HPG colocates with the EGSR (for 2012) conference every other year (alternating with SIGGRAPH colocation). This year, both conferences were held in Paris at the Maison Des Mines which is a teaching centre with a good room for presentations with a maximum capacity of 200. HPG runs from Monday to midday Wednesday and then EGSR runs until Friday.
Personally I strongly value attendance at conferences, mostly due to the impenetrable language of the papers which becomes crystal clear when explained by one of the authors with PowerPoint or Keynote. I’d prefer it if each paper were available online with at least a transcript if not a recording of the author presenting the concept next to a set of slides. It’s typically while discussing previous work that they explain the basis of their technique in plain English.
Please note that any errors or omissions are my own.
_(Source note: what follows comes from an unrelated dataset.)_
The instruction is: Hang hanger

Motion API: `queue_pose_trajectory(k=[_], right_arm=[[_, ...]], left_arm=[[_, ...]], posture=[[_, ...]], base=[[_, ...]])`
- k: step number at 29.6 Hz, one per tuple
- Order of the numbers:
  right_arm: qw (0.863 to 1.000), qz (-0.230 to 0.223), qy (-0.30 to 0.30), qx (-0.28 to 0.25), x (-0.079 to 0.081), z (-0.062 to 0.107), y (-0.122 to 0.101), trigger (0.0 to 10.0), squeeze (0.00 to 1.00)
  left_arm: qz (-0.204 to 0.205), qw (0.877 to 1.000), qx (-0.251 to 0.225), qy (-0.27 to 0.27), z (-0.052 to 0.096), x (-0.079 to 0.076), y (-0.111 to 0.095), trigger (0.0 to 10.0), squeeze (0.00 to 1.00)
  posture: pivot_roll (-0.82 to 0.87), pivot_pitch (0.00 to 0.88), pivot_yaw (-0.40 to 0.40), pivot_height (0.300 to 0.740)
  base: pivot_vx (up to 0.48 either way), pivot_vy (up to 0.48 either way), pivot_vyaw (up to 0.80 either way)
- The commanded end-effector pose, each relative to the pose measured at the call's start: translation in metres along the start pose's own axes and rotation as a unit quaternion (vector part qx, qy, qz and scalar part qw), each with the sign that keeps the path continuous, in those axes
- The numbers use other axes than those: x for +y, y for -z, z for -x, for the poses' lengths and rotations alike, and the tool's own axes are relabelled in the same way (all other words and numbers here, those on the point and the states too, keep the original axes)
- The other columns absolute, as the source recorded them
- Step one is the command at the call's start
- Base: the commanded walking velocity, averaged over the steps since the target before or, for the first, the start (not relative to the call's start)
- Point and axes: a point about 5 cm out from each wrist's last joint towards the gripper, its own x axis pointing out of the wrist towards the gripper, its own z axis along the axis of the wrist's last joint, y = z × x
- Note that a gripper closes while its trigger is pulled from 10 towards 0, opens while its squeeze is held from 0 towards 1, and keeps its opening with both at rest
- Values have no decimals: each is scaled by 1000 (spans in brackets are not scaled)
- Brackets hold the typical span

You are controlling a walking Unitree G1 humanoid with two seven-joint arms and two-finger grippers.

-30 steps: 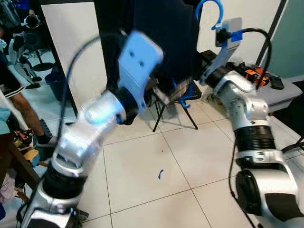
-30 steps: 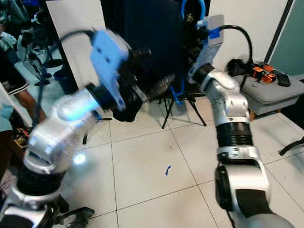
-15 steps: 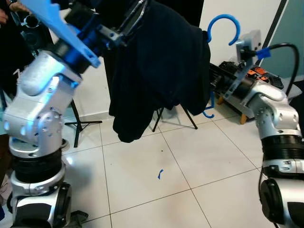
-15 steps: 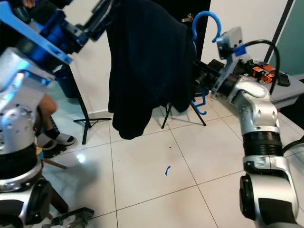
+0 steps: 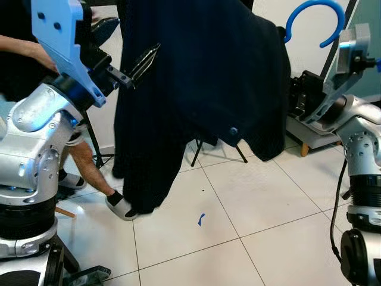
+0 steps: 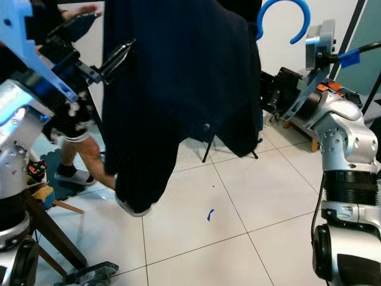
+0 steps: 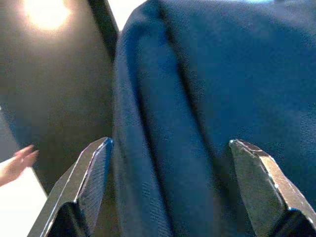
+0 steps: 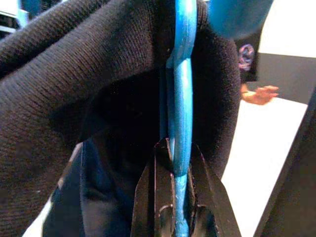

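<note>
Cloth hangs heavy and limp here: a dark garment (image 5: 202, 89) is draped over the blue hanger (image 5: 315, 21), held up in the air between our two arms, above the tiled floor (image 5: 238, 220). Our right end effector (image 8: 175, 187) is pressed together on the hanger's thin blue bar, where the plastic is stiff and gives a firm hold. We judge the plastic smooth, so it could twist in the pinch under the garment's weight. Our left end effector (image 7: 168, 163) stands spread, its fingers (image 7: 94, 173) on either side of a fold of the fabric, not closed on it. The hook stays free at the top for hanging. A person's leg (image 5: 89, 170) stands behind the garment.
</note>
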Motion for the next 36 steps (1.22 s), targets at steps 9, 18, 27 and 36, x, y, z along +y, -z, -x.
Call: queue_pose_trajectory(k=[9, 18, 27, 36], right_arm=[[999, 15, -4, -32, 2, -3, -15, 10000, 0], [995, 22, 94, -20, -17, -1, -15, 10000, 0], [986, 18, 168, -4, -32, 0, -7, 10000, 0], [978, -13, 199, 55, -34, -5, 27, 10000, 0]], left_arm=[[-4, 1000, -8, -13, -1, 6, -3, 0, 0], [-28, 998, -32, -37, 0, 16, -14, 0, 0], [-25, 998, -58, -15, -2, 11, -24, 0, 0], [-12, 995, -93, 32, 0, -3, -36, 3961, 0]], posture=[[-6, 0, 26, 740], [3, 0, 25, 740], [12, 0, 20, 740], [14, 0, 17, 740]], base=[[0, 0, 0], [0, 0, 0], [0, 0, 0], [0, 0, 0]])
Slides are linked from the HPG program pages.
For me the most interesting things were:
- “Power Efficiency for Software Algorithms running on Graphics Processors” since it opens the door to looking at power usage while rendering
- “Maximizing Parallelism in the Construction of BVHs, Octrees and k-d Trees” since it introduced an alternative way of looking at the algorithms involved.
- The Jon Olick Keynote – Computer Graphics meets Computer Vision since it showed me much of the state of the art of computer vision.
- The Town Hall since it was good to see some of the inner workings of such a conference and the passion of those involved.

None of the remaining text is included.